**Problem to solve:** From the first line to the last, copy the listing below word for word.

**Data:**
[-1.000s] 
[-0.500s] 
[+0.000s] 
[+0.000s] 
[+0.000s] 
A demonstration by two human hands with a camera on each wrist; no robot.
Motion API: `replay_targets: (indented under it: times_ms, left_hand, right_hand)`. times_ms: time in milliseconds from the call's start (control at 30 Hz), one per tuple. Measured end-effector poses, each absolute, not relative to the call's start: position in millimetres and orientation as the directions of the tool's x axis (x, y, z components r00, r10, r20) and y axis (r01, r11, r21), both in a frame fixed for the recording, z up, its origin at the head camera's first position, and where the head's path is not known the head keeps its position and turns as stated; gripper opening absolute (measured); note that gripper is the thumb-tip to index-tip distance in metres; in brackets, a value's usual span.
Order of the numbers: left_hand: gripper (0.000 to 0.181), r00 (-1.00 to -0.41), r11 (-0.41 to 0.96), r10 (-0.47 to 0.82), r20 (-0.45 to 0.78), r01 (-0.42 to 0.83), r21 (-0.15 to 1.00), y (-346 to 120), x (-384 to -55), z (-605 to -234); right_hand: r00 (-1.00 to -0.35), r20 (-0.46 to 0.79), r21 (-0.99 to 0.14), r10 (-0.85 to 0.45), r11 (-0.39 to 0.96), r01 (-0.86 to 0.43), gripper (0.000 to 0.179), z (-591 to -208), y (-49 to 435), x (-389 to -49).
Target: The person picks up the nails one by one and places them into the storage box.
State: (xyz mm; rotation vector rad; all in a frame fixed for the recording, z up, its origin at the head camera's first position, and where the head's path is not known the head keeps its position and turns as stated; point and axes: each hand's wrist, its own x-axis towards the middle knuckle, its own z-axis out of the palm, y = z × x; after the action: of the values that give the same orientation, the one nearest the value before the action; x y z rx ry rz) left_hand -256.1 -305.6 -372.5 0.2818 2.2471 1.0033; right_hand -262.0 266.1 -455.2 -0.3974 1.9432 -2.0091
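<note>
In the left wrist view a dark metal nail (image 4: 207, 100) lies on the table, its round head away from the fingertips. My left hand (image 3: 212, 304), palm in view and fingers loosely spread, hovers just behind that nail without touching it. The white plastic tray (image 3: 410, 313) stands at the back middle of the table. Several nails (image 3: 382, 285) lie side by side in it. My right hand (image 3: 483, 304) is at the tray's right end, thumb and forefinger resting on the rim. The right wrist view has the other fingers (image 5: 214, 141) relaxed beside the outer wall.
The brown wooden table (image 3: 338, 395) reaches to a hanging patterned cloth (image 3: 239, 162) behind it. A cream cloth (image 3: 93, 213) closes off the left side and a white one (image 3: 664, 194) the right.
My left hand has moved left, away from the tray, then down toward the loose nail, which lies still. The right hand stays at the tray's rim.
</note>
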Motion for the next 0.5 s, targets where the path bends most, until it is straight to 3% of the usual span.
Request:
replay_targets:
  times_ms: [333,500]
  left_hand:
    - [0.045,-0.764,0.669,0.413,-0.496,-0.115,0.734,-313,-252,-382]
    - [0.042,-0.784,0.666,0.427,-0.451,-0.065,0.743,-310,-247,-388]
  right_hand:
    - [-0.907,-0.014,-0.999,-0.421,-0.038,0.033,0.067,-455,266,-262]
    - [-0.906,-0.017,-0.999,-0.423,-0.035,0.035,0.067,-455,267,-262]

**Answer for the task:**
[-1.000s] 
[-0.500s] 
[+0.000s] 
[+0.000s] 
[+0.000s] 
A demonstration by two human hands with a camera on each wrist; no robot.
Motion API: `replay_targets: (indented under it: times_ms, left_hand, right_hand)`. times_ms: time in milliseconds from the call's start (control at 30 Hz), one per tuple. Measured end-effector poses, each absolute, not relative to the call's start: position in millimetres and orientation as the directions of the tool's x axis (x, y, z components r00, r10, r20) and y axis (r01, r11, r21), both in a frame fixed for the recording, z up, its origin at the head camera's first position, and where the head's path is not known the head keeps its position and turns as stated; gripper opening absolute (measured); note that gripper is the thumb-tip to index-tip distance in metres; in brackets, a value's usual span.
Order of the numbers: left_hand: gripper (0.000 to 0.181), r00 (-1.00 to -0.41), r11 (-0.41 to 0.96), r10 (-0.47 to 0.82), r20 (-0.45 to 0.78), r01 (-0.42 to 0.83), r21 (-0.15 to 1.00), y (-346 to 120), x (-384 to -55), z (-605 to -234); right_hand: r00 (-1.00 to -0.35), r20 (-0.46 to 0.79), r21 (-0.99 to 0.14), r10 (-0.85 to 0.45), r11 (-0.39 to 0.96), r01 (-0.86 to 0.43), gripper (0.000 to 0.179), z (-591 to -208), y (-49 to 435), x (-389 to -49).
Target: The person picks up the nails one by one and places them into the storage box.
State: (xyz mm; rotation vector rad; all in a frame fixed for the recording, z up, its origin at the head camera's first position, and where the head's path is not known the head keeps its position and turns as stated; point and axes: each hand's wrist, its own x-axis towards the middle knuckle, its own z-axis out of the palm, y = z × x; after the action: of the values that give the same orientation, the one nearest the value before the action; x y z rx ry rz) left_hand -256.1 -305.6 -372.5 0.2818 2.2471 1.0033; right_hand -262.0 266.1 -455.2 -0.3974 1.9432 -2.0091
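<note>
In the left wrist view a dark metal nail (image 4: 207, 100) lies on the table, its round head away from the fingertips. My left hand (image 3: 212, 304), palm in view and fingers loosely spread, hovers just behind that nail without touching it. The white plastic tray (image 3: 410, 313) stands at the back middle of the table. Several nails (image 3: 382, 285) lie side by side in it. My right hand (image 3: 483, 304) is at the tray's right end, thumb and forefinger resting on the rim. The right wrist view has the other fingers (image 5: 214, 141) relaxed beside the outer wall.
The brown wooden table (image 3: 338, 395) reaches to a hanging patterned cloth (image 3: 239, 162) behind it. A cream cloth (image 3: 93, 213) closes off the left side and a white one (image 3: 664, 194) the right.
My left hand has moved left, away from the tray, then down toward the loose nail, which lies still. The right hand stays at the tray's rim.
</note>
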Motion for the next 0.5 s, targets where the path bends most, until it is straight to 3% of the usual span.
Request:
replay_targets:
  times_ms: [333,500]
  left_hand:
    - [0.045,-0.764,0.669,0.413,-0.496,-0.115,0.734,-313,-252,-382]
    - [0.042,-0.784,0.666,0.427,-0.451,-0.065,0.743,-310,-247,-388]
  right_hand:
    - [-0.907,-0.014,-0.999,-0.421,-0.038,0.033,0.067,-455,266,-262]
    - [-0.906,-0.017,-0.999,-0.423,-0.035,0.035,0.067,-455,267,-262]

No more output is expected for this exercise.